Se essa parceria não gerou frutos satisfatórios para as partes, outras acabaram perdurando por mais tempo, como a que foi construída junto a John Lennon e George Harrison. Os dois Beatles entregaram para Spector os takes das sessões de gravação do que viria a ser o álbum “Let It Be”, a fim de que o produtor as transformasse em algo que considerassem aproveitável. O resultado pode ter desagradado Paul McCartney em parte, mas para Lennon e Harrison foi o primeiro passo de um relacionamento que rendeu alguns discos e canções como “Instant Karma”, “Happy Xmas (War Is Over)” e “My Sweet Lord”.
Nesse período, porém, já era possível perceber que Spector tinha um comportamento excêntrico, para dizer o mínimo. Em uma das sessões da gravação do disco “Rock´n´Roll”, de John Lennon, durante o permanente estado de orgia regada a álcool e drogas dentro do estúdio, o produtor disparou uma arma dentro do ambiente, causando problemas de audição no músico. Fatos dessa natureza também foram registrados quando Spector trabalho com os Ramones, no disco “End Of The Century”, fazendo o quarteto passar oito horas seguidas tocando o mesmo acorde, ou, em outra ocasião, apontar uma arma para Dee Dee Ramone, quando esse tentou se retirar de uma sessão, segundo rumores.

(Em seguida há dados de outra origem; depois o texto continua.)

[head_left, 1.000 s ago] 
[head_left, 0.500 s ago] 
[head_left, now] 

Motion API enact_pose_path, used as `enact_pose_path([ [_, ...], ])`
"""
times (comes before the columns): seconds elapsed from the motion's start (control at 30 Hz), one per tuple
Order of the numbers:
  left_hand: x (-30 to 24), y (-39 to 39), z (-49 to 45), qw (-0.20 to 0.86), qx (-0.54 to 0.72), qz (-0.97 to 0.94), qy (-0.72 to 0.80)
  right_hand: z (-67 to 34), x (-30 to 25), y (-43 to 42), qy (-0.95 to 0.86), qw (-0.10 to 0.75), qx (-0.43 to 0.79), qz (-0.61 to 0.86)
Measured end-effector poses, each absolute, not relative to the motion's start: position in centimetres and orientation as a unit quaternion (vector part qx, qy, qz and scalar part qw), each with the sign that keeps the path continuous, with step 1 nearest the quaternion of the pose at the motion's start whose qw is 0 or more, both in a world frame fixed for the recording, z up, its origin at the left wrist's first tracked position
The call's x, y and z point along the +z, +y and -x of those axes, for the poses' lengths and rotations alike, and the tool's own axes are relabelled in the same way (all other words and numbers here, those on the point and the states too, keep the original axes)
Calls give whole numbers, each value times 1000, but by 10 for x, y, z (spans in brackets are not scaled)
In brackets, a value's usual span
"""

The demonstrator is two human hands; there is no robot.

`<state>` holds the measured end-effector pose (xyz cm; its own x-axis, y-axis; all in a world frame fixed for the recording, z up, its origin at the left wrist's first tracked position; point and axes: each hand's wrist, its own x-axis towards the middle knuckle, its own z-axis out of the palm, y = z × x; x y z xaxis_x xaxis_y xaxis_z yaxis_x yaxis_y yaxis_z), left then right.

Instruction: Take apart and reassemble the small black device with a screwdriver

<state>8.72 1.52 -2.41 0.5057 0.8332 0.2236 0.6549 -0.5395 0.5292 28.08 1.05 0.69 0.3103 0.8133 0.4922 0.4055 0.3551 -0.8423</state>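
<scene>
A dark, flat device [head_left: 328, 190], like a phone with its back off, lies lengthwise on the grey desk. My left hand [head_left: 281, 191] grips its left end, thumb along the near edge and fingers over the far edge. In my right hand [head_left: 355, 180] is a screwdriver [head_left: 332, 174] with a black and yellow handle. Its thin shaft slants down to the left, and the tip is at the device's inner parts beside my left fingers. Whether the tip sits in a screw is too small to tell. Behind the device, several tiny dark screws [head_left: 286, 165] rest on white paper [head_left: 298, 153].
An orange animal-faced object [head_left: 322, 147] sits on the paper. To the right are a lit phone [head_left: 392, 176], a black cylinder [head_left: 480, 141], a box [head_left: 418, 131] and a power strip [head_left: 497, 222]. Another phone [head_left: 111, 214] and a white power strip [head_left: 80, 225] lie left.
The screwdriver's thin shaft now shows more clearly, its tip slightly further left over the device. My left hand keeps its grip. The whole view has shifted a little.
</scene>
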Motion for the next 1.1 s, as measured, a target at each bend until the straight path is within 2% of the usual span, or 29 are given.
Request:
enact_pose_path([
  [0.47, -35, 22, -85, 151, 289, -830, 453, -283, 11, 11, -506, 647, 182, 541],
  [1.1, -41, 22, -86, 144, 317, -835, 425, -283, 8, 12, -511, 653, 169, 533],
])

O golpe fatal em sua carreira, porém, veio com a condenação por assassinato, pela qual cumpre pena desde 2009. A morte da atriz Lana Clarckson, em sua residência, entra em consonância com as acusações de abusos relatadas por suas ex-esposas. Aos 77 anos, Spector passa por problemas de saúde dentro da prisão e, segundo seu advogado, não está conseguindo sequer falar, devido a presença de alguns pólipos em sua garganta, além de outras condições. Presume-se que terá cerca de 84 anos quando a sua pena estiver cumprida. A história do julgamento virou filme em 2013, na produção “Phil Spector”, da HBO, dirigido por David Mamet e com Al Pacino no papel principal.